Article ID: | iaor20002821 |
Country: | United States |
Volume: | 44 |
Issue: | 1 |
Start Page Number: | 160 |
End Page Number: | 172 |
Publication Date: | Jan 1996 |
Journal: | Operations Research |
Authors: | Wang X., Li L. |
Keywords: | production |
This paper provides formal modeling for and analytical aid to the startup and capacity problem facing Receiving Plant 1 of National Cranberry Cooperative. The analysis is based on a finite-horizon, single-facility queueing system with general variability. Using marginal analysis, we derive simple formulae that the optimal starting time and processing capacity should satisfy. These formulae lead to the comparative statics results showing that the starting time should be optimally delayed or the processing capacity optimally decreased when the operating cost increases, when the waiting cost decreases, when the cumulative arrival process decreases, or when the capacity of storage increases.

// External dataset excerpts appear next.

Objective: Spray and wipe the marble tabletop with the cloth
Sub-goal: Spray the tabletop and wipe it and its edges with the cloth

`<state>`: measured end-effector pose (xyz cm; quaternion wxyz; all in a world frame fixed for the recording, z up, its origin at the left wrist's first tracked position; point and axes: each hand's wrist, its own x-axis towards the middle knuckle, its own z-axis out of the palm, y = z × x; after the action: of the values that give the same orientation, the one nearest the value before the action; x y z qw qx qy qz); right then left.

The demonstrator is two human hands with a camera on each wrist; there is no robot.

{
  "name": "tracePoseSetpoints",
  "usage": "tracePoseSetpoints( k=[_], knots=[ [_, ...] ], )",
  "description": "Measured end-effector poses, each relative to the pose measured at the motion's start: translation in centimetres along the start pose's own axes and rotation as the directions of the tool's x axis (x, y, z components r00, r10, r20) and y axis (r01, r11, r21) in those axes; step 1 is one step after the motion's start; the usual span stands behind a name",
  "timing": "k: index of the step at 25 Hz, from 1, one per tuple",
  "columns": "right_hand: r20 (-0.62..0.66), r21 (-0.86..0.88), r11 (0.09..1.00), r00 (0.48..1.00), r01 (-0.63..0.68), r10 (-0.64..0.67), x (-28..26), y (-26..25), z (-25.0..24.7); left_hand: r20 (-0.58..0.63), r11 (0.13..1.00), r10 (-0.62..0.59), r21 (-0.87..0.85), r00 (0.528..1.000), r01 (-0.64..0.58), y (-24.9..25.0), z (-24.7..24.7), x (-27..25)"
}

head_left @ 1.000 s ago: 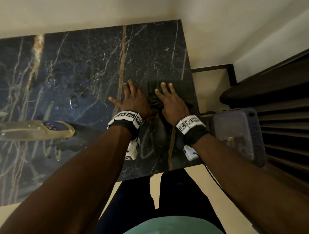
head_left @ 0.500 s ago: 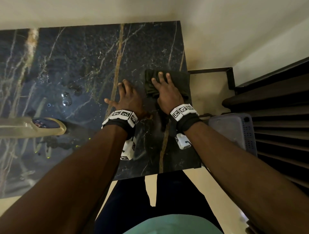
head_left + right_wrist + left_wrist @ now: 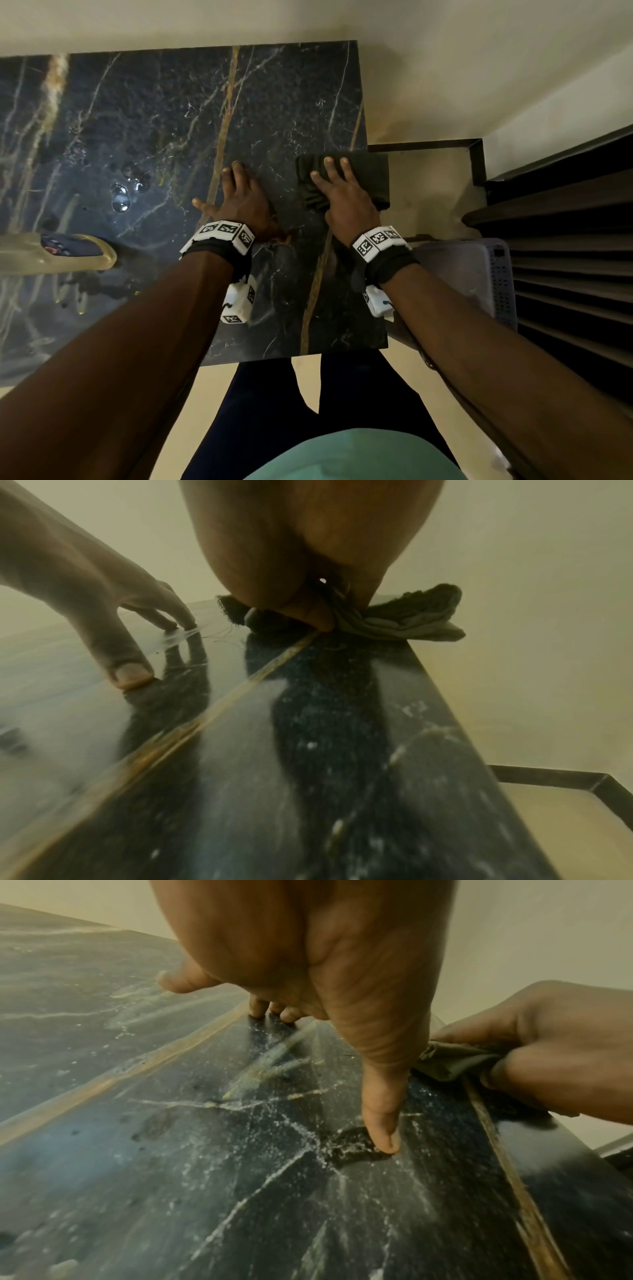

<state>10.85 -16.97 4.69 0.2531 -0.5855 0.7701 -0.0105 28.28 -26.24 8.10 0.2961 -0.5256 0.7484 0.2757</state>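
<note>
- Grey basket [image 3: 474, 274] sits right of the cloth [image 3: 373, 178]; I can't make out its contents.
- Right hand [image 3: 346, 205] presses the cloth, thumb pinching its folds.
- Left hand [image 3: 245, 202] lies flat on the worktop [image 3: 154, 102], left of the cloth.

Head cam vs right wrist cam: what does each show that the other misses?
Head only: water droplets on the marble tabletop, and a grey plastic basket beside it. Right wrist only: the right hand pinching bunched cloth folds with its thumb. Both: left hand spread, fingertips on the marble; right hand on the cloth at the right edge.
</note>
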Motion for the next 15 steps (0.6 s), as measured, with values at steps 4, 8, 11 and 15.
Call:
tracePoseSetpoints(
  k=[4, 8, 11, 15],
  knots=[
    [-0.017, 0.026, 1.0, 1.0, -0.018, 0.018, -4.2, 1.0, 2.0, 0.006, 0.999, -0.011, -0.034, 1.0, 0.011, -0.2, -0.1, 0.2],
    [0.003, 0.035, 0.999, 1.0, 0.011, -0.011, -6.0, 2.2, 2.1, -0.006, 0.999, -0.029, -0.033, 1.0, 0.029, 0.3, 0.3, -0.1],
    [0.015, 0.034, 0.999, 1.0, 0.015, -0.016, -4.5, 2.5, 1.0, 0.012, 0.999, -0.048, -0.012, 0.999, 0.048, 0.9, 0.5, 0.0],
    [0.005, 0.017, 0.999, 1.0, 0.028, -0.028, -0.4, 2.8, -1.2, 0.01, 0.997, -0.07, -0.024, 0.998, 0.07, 1.1, 0.4, 0.0]
  ],
)
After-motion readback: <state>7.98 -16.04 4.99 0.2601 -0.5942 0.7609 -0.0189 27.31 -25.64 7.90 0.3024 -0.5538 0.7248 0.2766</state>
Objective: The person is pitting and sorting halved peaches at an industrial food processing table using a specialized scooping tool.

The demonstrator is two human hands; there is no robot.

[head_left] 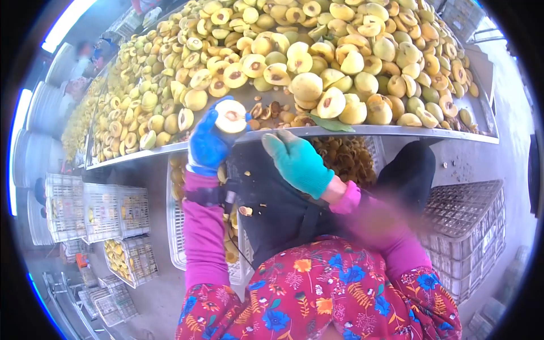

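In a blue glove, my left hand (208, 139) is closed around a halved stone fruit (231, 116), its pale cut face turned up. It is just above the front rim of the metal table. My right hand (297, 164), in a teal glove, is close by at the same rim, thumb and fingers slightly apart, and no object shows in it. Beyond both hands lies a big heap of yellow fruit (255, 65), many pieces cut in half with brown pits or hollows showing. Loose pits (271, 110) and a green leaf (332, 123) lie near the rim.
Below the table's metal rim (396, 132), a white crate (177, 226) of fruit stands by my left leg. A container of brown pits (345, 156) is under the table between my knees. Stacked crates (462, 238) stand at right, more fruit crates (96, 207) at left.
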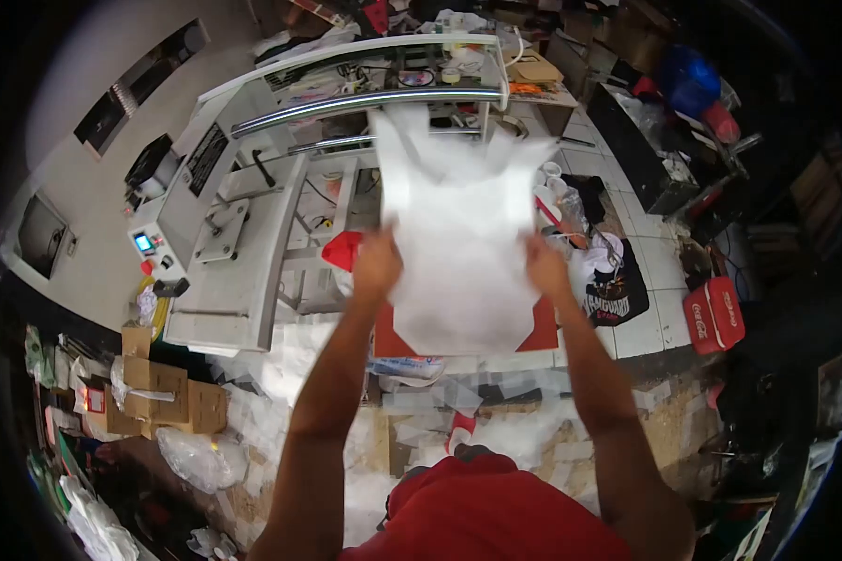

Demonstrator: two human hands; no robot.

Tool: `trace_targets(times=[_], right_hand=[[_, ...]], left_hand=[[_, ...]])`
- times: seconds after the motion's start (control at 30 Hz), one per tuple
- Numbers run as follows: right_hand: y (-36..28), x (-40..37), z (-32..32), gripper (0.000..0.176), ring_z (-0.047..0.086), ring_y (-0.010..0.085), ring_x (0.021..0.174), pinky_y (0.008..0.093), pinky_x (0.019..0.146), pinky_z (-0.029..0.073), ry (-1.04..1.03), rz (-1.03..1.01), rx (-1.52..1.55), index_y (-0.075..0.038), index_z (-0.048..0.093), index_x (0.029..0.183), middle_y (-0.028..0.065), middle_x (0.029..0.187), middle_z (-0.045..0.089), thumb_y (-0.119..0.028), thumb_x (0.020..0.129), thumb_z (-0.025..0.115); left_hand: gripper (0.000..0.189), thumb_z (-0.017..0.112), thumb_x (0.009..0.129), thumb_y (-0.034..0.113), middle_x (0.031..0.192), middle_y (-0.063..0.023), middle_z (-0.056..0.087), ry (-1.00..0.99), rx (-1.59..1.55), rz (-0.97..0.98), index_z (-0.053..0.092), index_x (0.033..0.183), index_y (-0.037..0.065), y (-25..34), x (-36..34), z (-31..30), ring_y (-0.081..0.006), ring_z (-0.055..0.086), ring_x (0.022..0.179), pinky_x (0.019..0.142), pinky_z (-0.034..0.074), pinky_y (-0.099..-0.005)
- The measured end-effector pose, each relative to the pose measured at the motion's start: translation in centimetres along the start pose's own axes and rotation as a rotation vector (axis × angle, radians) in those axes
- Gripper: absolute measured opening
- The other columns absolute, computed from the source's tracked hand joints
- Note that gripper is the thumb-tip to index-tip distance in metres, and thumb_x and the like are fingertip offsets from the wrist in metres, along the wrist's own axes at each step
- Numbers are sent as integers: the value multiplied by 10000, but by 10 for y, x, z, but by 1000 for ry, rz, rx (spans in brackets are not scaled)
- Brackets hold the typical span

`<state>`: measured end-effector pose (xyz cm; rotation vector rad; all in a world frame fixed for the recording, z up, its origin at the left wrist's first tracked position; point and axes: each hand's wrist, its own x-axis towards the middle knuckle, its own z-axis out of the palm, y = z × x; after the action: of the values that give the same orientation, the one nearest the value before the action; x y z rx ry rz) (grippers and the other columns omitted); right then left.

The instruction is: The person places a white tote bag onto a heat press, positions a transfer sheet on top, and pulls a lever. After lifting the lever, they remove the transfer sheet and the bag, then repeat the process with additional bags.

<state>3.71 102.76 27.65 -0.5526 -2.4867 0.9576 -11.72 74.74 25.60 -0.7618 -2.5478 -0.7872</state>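
Note:
A white sleeveless shirt [463,252] is spread out in front of me, its upper part raised and smeared by motion. Under its lower end, reddish-brown corners of a flat board [540,329] show. My left hand [377,265] is closed on the shirt's left edge. At the opposite edge, my right hand [545,265] grips the fabric, its fingers partly hidden and slightly blurred. Just left of my left hand lies a piece of red cloth [342,250].
A large white press machine [243,252] with a lit control panel [146,245] and metal rollers [365,101] stands left and ahead. On the right are a black printed cloth [617,297] and a red Coca-Cola cooler [714,315]. Cardboard boxes [173,395] sit at lower left.

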Motion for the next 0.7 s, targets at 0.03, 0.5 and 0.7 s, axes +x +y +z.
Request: trace_targets(times=[0.03, 0.5, 0.7], right_hand=[[47, -12, 35, 237, 654, 374, 925, 445, 798, 520, -97, 18, -145, -23, 665, 1070, 215, 973, 678, -117, 901, 528], [71, -63, 60, 249, 588, 340, 765, 430, 660, 485, 177, -89, -43, -77, 644, 1114, 172, 888, 563, -57, 876, 572], [59, -58, 55, 270, 586, 331, 761, 414, 648, 483, 188, -109, -98, -36, 612, 1140, 171, 900, 562, -49, 875, 560]], left_hand=[[443, 481, 895, 133, 1166, -242, 577, -259, -53, -172, 515, 1336, 158, -15, -31, 36, -417, 605, 996, 849, 499, -512], [453, 544, 868, 97, 986, -132, 503, -103, 24, -218, 564, 1308, 204, 4, -81, 59, -331, 618, 775, 631, 535, -434], [454, 535, 884, 106, 1039, -159, 500, -157, 1, -271, 543, 1330, 191, 4, -75, 55, -342, 606, 871, 711, 529, -441]])
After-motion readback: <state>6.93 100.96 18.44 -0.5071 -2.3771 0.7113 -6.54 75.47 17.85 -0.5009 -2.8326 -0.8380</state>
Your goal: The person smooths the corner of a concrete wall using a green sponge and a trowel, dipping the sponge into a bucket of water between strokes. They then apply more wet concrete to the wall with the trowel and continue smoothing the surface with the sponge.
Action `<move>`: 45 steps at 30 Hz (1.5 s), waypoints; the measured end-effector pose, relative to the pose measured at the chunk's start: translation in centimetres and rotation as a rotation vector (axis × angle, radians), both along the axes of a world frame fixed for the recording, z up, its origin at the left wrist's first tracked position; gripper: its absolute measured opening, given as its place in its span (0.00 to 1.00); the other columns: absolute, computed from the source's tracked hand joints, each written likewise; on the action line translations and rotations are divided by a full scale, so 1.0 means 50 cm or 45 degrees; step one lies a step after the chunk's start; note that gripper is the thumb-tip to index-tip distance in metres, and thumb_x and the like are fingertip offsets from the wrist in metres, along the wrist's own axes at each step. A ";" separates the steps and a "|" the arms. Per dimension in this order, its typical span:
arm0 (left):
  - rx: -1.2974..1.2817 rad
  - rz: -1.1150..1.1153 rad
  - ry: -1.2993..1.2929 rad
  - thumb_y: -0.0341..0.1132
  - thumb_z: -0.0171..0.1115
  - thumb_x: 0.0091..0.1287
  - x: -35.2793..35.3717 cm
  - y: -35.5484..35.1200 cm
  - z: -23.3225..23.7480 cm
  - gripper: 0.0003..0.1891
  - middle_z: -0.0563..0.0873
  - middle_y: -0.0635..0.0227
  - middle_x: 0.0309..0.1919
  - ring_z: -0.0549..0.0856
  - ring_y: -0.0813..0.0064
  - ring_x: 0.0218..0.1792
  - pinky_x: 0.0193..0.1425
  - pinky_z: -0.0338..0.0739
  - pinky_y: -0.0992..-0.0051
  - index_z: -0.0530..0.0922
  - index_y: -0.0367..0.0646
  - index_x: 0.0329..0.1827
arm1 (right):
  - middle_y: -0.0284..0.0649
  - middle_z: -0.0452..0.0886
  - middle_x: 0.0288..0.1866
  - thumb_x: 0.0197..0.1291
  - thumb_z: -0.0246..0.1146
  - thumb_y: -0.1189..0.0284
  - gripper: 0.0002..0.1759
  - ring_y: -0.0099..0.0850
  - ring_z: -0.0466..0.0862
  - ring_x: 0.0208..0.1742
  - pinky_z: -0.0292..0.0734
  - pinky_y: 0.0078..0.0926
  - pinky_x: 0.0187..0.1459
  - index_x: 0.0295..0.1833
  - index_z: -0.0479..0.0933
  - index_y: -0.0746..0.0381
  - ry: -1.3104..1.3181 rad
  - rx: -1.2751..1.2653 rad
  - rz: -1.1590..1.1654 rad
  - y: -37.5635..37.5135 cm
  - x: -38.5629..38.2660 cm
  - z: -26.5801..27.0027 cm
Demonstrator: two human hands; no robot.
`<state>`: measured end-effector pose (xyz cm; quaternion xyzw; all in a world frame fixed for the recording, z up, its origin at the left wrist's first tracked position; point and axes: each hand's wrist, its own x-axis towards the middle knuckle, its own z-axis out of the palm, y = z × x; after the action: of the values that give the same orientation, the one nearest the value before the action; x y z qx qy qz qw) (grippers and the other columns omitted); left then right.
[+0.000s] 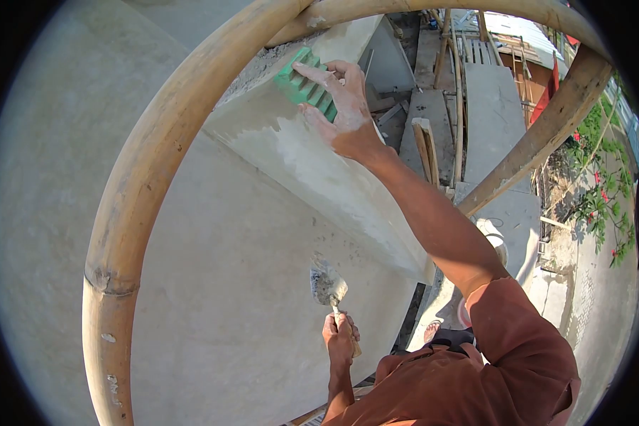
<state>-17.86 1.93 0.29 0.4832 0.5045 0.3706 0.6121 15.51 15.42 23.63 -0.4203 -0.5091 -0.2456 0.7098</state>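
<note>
My left hand (pixel 339 337) low, close to my chest; grip closed round handle of trowel (pixel 328 285), blade up, grey mortar on it, just beside plastered wall (pixel 227 319); my right hand (pixel 344 106) stretched up and out, grip holding green float (pixel 304 86), fingers spread over its ribbed back, float pressed flat on upper end of sloping plastered ledge (pixel 312 170); curved bamboo pole (pixel 131 213) across my view at left; far below, concrete slabs and red-flowered shrub (pixel 603 192).
</note>
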 end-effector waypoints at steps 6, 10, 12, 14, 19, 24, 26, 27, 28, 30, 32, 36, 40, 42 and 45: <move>0.031 0.004 -0.012 0.32 0.50 0.79 0.005 -0.007 0.003 0.07 0.76 0.68 0.29 0.74 0.80 0.21 0.24 0.72 0.76 0.71 0.36 0.48 | 0.49 0.69 0.59 0.59 0.70 0.74 0.33 0.44 0.69 0.61 0.65 0.39 0.67 0.71 0.75 0.50 0.251 -0.291 -0.112 -0.007 0.010 -0.061; 0.039 -0.026 -0.007 0.32 0.50 0.79 0.005 -0.006 0.003 0.07 0.76 0.68 0.29 0.74 0.80 0.21 0.23 0.72 0.76 0.71 0.36 0.48 | 0.49 0.69 0.59 0.58 0.70 0.74 0.32 0.44 0.69 0.61 0.65 0.39 0.67 0.71 0.75 0.50 0.233 -0.106 -0.050 -0.011 -0.002 -0.038; 0.008 -0.023 -0.008 0.32 0.50 0.79 -0.001 -0.003 0.002 0.07 0.76 0.68 0.29 0.74 0.80 0.21 0.23 0.72 0.76 0.71 0.36 0.48 | 0.49 0.69 0.58 0.58 0.71 0.73 0.33 0.45 0.69 0.61 0.64 0.40 0.67 0.71 0.76 0.49 0.109 -0.035 0.024 0.002 -0.022 -0.015; 0.015 -0.031 0.002 0.32 0.50 0.79 -0.004 -0.007 0.007 0.07 0.76 0.68 0.29 0.74 0.80 0.21 0.23 0.72 0.76 0.71 0.36 0.49 | 0.49 0.69 0.58 0.58 0.71 0.73 0.33 0.45 0.69 0.61 0.64 0.40 0.67 0.71 0.76 0.49 0.074 -0.076 -0.088 0.002 -0.025 -0.026; 0.011 -0.008 -0.024 0.32 0.49 0.79 0.000 -0.004 -0.002 0.07 0.76 0.68 0.30 0.75 0.80 0.21 0.23 0.72 0.77 0.71 0.35 0.49 | 0.49 0.68 0.59 0.57 0.70 0.74 0.34 0.45 0.69 0.62 0.64 0.41 0.67 0.71 0.75 0.49 0.127 -0.294 -0.152 -0.009 0.003 -0.071; 0.039 -0.050 -0.039 0.32 0.49 0.79 -0.002 -0.004 0.004 0.07 0.76 0.67 0.30 0.75 0.80 0.21 0.23 0.73 0.77 0.71 0.36 0.49 | 0.49 0.68 0.57 0.57 0.69 0.75 0.35 0.45 0.69 0.61 0.64 0.40 0.67 0.72 0.74 0.48 0.142 0.010 0.063 -0.015 -0.024 -0.020; 0.031 -0.051 -0.044 0.32 0.49 0.79 -0.001 -0.006 0.008 0.07 0.76 0.68 0.30 0.75 0.80 0.21 0.23 0.73 0.77 0.71 0.36 0.49 | 0.49 0.68 0.57 0.56 0.69 0.75 0.35 0.45 0.69 0.60 0.64 0.39 0.67 0.72 0.74 0.48 0.113 -0.014 0.047 -0.001 -0.037 -0.018; 0.027 -0.048 -0.052 0.32 0.50 0.79 -0.001 -0.006 0.009 0.07 0.76 0.68 0.30 0.75 0.80 0.21 0.23 0.72 0.77 0.71 0.36 0.49 | 0.48 0.68 0.56 0.56 0.69 0.75 0.36 0.45 0.69 0.60 0.65 0.39 0.67 0.72 0.74 0.48 0.084 -0.035 0.035 0.008 -0.041 -0.022; 0.033 -0.045 -0.053 0.32 0.50 0.79 0.000 -0.003 0.008 0.07 0.76 0.68 0.30 0.75 0.80 0.21 0.23 0.72 0.77 0.71 0.36 0.49 | 0.48 0.68 0.56 0.56 0.69 0.75 0.36 0.45 0.69 0.60 0.65 0.39 0.67 0.72 0.74 0.48 0.082 -0.029 0.038 0.009 -0.036 -0.030; 0.019 -0.012 -0.061 0.32 0.50 0.79 0.000 -0.005 0.002 0.07 0.76 0.68 0.30 0.74 0.80 0.20 0.23 0.72 0.77 0.71 0.36 0.49 | 0.48 0.68 0.56 0.56 0.69 0.75 0.35 0.45 0.69 0.59 0.65 0.39 0.67 0.72 0.74 0.48 0.084 -0.236 -0.071 -0.006 -0.016 -0.060; 0.019 -0.007 -0.040 0.32 0.50 0.79 -0.001 -0.006 0.001 0.07 0.76 0.68 0.30 0.74 0.80 0.20 0.23 0.72 0.76 0.71 0.36 0.48 | 0.48 0.68 0.56 0.56 0.69 0.75 0.35 0.45 0.69 0.59 0.65 0.39 0.66 0.72 0.74 0.48 0.130 -0.290 -0.078 -0.018 -0.002 -0.083; 0.032 -0.033 -0.029 0.32 0.50 0.79 0.000 -0.003 0.007 0.07 0.76 0.68 0.30 0.74 0.80 0.20 0.23 0.72 0.76 0.71 0.36 0.48 | 0.50 0.67 0.57 0.57 0.68 0.75 0.34 0.46 0.69 0.60 0.64 0.40 0.66 0.72 0.74 0.49 0.136 -0.149 -0.015 -0.026 -0.015 -0.034; 0.021 -0.037 0.019 0.32 0.50 0.79 -0.002 -0.004 0.022 0.07 0.76 0.68 0.30 0.74 0.80 0.21 0.23 0.72 0.76 0.71 0.36 0.48 | 0.51 0.66 0.59 0.58 0.68 0.75 0.33 0.45 0.69 0.60 0.63 0.39 0.67 0.71 0.74 0.49 0.075 -0.156 -0.027 -0.013 -0.040 -0.048; 0.013 -0.028 -0.029 0.32 0.50 0.79 0.000 -0.004 0.011 0.07 0.76 0.68 0.29 0.74 0.80 0.21 0.24 0.72 0.76 0.70 0.37 0.48 | 0.50 0.66 0.59 0.58 0.68 0.75 0.33 0.45 0.69 0.60 0.63 0.39 0.67 0.71 0.74 0.49 0.065 -0.197 -0.102 -0.018 -0.014 -0.081; 0.002 -0.029 0.008 0.32 0.50 0.79 -0.006 0.000 0.000 0.06 0.76 0.68 0.30 0.75 0.79 0.21 0.24 0.72 0.75 0.71 0.38 0.47 | 0.48 0.67 0.58 0.59 0.68 0.75 0.33 0.44 0.69 0.60 0.64 0.39 0.66 0.72 0.74 0.49 0.235 -0.435 -0.055 -0.024 0.009 -0.112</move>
<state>-18.17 1.94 0.29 0.4903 0.5006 0.3626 0.6144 15.98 14.22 18.04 -0.5664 -0.4668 -0.1312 0.6664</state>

We then demonstrate that three important performance measures, the expected waiting, tardiness, and operating costs, are jointly convex with respect to two control variables, starting time and processing capacity, in a generalized version of the model. Therefore, in the applications that involve minimizing these measures, the simple formulae derived from first-order conditions are necessary and sufficient for optimality. The applications for the model in service and manufacturing operations are numerous.